La mise : passer (sortir du jeu), checker (attendre une action de l’adversaire), miser, relancer (miser plus qu’un adversaire). Ce sont les mouvements de base au poker. Tout joueur connaît la joie de pouvoir contraindre un adversaire avec un meilleur jeu à passer à l’aide d’une relance importante…
Dans votre travail, vos relances prendront la forme de LA question qui appuie là où ça fait mal, ou LE fait qui déstabilisera votre interlocuteur. Et comme au poker, tout est question de timing : soyez concentré et saisissez l’opportunité d’asséner l’argument choc au bon moment.

Le hasard : le jeu n’aurait pas ce piment si le hasard n’intervenait pas. Qui n’a pas bluffé un coup avec une paire de 2 pour finalement toucher un brelan sur la rivière ? Qui ne s’est pas fait battre alors qu’il était archi-favori par une quinte sortie de l’espace ?
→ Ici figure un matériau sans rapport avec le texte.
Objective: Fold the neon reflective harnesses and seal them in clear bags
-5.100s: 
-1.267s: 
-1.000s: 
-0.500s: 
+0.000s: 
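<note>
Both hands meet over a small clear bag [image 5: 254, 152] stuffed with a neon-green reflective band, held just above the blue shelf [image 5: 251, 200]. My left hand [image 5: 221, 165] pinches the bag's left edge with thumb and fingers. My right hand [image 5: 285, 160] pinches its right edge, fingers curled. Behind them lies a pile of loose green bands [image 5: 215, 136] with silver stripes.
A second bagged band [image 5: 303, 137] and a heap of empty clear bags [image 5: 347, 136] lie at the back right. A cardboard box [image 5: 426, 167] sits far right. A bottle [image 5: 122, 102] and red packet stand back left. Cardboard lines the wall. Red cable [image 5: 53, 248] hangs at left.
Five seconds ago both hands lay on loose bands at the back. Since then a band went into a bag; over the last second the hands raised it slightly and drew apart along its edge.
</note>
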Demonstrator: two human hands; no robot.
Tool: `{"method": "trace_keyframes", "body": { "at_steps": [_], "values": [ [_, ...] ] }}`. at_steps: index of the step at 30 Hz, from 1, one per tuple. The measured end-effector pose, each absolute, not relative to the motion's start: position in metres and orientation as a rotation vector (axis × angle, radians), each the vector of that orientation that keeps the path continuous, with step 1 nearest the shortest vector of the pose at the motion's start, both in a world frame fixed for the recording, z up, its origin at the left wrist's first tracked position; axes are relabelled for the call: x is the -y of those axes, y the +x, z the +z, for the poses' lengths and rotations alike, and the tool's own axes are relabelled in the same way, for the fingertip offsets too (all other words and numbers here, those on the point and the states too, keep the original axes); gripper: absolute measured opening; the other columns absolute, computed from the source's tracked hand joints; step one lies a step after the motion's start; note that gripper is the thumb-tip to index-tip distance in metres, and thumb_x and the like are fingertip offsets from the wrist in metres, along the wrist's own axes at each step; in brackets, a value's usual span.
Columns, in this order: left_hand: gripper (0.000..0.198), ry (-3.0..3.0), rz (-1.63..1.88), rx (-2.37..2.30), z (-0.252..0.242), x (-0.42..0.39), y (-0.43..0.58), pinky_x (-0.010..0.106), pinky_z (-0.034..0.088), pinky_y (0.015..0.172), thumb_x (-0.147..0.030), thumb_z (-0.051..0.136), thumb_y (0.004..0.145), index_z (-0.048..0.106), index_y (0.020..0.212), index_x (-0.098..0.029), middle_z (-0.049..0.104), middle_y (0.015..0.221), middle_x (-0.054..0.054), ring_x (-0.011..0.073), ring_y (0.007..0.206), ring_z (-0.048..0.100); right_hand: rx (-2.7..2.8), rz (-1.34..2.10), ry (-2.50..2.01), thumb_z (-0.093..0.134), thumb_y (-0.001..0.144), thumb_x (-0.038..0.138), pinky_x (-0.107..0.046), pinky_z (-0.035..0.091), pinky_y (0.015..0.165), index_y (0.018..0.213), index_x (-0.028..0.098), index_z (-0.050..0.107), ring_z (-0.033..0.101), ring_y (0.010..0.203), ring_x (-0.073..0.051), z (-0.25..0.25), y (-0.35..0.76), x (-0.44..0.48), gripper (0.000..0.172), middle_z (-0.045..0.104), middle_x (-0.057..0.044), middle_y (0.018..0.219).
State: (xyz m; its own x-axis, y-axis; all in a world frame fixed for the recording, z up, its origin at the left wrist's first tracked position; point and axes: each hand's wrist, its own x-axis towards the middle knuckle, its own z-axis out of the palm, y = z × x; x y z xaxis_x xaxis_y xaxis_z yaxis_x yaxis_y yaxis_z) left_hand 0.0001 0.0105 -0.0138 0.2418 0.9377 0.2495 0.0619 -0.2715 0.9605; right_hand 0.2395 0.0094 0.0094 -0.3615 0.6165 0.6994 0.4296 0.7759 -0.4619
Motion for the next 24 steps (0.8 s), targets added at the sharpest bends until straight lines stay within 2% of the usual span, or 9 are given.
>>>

La vie vous réserve des surprises et le hasard vous donnera des bons et des mauvais coups. Et oui, des fois vous serez le meilleur à un entretien d’embauche mais c’est la cousine du DRH qui aura le poste… Prenez conscience que dans la vie professionnelle le hasard pointe le bout de son nez et que vous ne maîtrisez pas tous les paramètres, vous aurez moins de déceptions !

Le bluff : comment aborder le poker sans parler de bluff ? Le bluff n’est pas l’essence du poker, ce n’est qu’une de vos armes parmi d’autres. Un bon bluff se construit, il ne prend pas avec tous les joueurs, il ne marche que si vous avez construit une image de vous solide pendant la partie.
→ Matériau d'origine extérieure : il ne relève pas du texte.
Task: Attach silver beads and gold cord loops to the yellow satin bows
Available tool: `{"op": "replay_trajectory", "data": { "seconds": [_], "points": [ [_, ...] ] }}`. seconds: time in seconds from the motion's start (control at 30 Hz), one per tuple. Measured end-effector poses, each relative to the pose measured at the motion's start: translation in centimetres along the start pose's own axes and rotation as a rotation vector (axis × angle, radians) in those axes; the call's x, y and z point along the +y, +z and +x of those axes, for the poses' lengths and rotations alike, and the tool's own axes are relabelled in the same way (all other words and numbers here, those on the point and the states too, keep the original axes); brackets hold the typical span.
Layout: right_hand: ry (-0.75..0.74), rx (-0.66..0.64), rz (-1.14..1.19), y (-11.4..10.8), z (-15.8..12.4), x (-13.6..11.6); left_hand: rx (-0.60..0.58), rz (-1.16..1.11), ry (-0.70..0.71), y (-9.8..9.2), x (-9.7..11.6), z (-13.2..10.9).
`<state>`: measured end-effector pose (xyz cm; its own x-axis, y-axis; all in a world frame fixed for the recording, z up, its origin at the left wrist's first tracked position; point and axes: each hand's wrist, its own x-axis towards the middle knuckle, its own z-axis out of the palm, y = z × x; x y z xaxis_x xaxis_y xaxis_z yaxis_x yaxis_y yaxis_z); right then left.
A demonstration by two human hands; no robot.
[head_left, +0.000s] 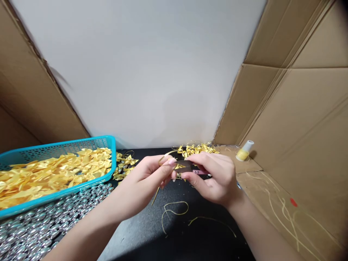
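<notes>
My left hand (148,177) is closed in a pinch on a thin gold cord (155,197). Part of that cord loops above the fingertips and one end hangs below them; whatever else lies in the pinch is hidden. In my right hand (217,177) is a small pair of thread snips (186,167) with dark blades and a pinkish handle. Its blades point left and reach the left fingertips, beside the cord. Whether the blades touch the cord I cannot tell. Behind the hands lies a pile of gold bows (197,148).
On the left, a turquoise basket (112,159) holds many gold bows. Silvery beads (54,221) spread in front of it. Loose cord pieces (175,212) lie on the black table (146,235). A thread spool (244,151) stands right; cardboard walls (304,127) flank the space.
</notes>
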<state>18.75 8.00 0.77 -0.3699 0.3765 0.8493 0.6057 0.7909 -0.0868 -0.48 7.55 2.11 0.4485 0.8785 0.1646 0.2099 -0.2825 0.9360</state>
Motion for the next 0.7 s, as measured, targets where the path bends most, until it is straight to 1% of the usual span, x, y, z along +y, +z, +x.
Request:
{"op": "replay_trajectory", "data": {
  "seconds": [0.23,0.47,0.7],
  "points": [
    [-0.017,0.019,0.021,0.24,-0.12,0.26,-0.020,-0.058,-0.026,-0.18,0.12,-0.08],
    [-0.032,0.030,0.011,0.37,-0.20,0.32,0.003,-0.009,0.002,-0.31,-0.09,0.02],
    [-0.025,0.064,-0.007,-0.32,0.03,0.24,0.031,0.020,0.022,-0.39,0.12,0.08]
  ]
}}
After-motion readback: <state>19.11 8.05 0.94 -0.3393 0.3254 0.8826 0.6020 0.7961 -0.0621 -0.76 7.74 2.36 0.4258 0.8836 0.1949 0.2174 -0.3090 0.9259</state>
Au travail, idem. N’essayez pas de faire avaler une absurdité à quelqu’un qui en sait plus que vous sur le sujet. Le bluff ne prendra que si vous avez été crédible jusque là. Prêcher le faux pour savoir le vrai est une forme de bluff induite. Servez vous en, mais avec parcimonie.
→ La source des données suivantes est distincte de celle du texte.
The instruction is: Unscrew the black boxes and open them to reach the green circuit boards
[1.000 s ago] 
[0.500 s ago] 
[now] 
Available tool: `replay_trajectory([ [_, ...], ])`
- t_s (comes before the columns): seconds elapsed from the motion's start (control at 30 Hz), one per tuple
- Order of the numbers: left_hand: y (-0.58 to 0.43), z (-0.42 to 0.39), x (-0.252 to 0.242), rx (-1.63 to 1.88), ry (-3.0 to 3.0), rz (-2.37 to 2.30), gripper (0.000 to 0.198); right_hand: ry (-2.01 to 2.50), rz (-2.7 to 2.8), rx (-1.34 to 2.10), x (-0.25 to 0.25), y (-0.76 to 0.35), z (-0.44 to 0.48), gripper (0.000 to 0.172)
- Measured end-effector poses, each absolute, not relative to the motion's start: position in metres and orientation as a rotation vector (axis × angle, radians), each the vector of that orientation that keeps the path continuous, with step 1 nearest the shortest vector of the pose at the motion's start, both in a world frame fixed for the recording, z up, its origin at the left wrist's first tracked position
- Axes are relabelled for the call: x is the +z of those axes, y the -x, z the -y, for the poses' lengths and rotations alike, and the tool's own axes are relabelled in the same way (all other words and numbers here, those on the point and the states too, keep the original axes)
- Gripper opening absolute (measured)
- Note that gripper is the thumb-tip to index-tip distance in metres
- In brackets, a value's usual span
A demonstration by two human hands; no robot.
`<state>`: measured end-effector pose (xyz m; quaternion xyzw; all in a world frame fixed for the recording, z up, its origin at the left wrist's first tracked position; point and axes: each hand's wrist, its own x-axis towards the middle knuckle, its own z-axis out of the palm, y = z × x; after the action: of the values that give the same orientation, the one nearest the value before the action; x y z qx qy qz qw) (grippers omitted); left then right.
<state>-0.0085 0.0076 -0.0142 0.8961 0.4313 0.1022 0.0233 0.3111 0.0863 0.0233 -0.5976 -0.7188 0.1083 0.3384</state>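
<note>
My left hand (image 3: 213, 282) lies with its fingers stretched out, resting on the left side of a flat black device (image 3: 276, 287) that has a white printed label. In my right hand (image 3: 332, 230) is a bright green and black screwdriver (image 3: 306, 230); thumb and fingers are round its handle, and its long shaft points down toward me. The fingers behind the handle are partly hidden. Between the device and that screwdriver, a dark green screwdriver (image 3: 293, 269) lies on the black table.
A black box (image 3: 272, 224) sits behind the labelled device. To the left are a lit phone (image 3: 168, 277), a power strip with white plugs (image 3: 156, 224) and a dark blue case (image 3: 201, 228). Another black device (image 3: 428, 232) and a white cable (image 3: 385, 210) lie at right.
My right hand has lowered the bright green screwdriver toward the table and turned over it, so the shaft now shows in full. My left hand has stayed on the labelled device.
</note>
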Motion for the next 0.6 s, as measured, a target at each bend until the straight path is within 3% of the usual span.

Si vous avez l’occasion de prendre place autour d’une table de poker et que vous avez un œil affuté, vous pourrez vous rendre compte de tous les parallèles possibles avec une situation de vie réelle.
Une fois que vous aurez pris conscience de tous ces paramètres, vous constaterez combien le jeu affute vos sens de l’observation et de la stratégie, les niveaux de finesse qui existent dans les relations interpersonnelles. Enfin, vous comprendrez mieux l’engouement pour ce jeu passionnant, et le fait qu’il s’agit plus que d’un phénomène de mode.